EXERCISE AIM = Find each line of the material below in which the word "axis" occurs, and return it.

DATA PROVIDED =
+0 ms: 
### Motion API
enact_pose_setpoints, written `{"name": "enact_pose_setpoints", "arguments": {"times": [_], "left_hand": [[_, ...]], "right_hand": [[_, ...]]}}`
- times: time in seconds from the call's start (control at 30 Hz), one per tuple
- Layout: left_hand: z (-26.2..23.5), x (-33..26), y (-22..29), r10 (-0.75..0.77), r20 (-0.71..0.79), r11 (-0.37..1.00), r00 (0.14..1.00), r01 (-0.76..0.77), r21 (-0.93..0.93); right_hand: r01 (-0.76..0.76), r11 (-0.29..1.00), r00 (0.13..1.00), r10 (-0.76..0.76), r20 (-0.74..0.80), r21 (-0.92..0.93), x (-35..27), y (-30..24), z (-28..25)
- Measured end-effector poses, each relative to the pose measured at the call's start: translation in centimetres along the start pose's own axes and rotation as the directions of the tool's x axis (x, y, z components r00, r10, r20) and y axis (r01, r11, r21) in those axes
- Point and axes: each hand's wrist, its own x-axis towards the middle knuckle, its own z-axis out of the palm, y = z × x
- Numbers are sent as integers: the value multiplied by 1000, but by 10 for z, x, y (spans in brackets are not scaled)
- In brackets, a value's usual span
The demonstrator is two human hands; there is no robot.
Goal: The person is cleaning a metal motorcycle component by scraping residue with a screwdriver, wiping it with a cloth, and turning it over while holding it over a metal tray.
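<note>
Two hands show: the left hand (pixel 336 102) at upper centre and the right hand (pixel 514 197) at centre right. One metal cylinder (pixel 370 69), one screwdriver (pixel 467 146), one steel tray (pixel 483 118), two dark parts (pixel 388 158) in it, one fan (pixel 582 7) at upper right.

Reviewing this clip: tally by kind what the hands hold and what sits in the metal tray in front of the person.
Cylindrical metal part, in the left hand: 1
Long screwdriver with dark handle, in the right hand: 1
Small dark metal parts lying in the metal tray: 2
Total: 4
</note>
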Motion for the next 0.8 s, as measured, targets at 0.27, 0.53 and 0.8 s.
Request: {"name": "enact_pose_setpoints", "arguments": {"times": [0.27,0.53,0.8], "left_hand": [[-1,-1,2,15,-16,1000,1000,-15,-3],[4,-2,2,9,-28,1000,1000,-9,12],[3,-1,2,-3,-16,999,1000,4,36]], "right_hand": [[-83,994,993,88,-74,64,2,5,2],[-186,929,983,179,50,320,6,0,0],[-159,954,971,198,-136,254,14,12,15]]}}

RESULT OF THIS EXERCISE =
- Measured end-effector poses, each relative to the pose measured at the call's start: translation in centimetres along the start pose's own axes and rotation as the directions of the tool's x axis (x, y, z components r00, r10, r20) and y axis (r01, r11, r21) in those axes
- Point and axes: each hand's wrist, its own x-axis towards the middle knuckle, its own z-axis out of the palm, y = z × x

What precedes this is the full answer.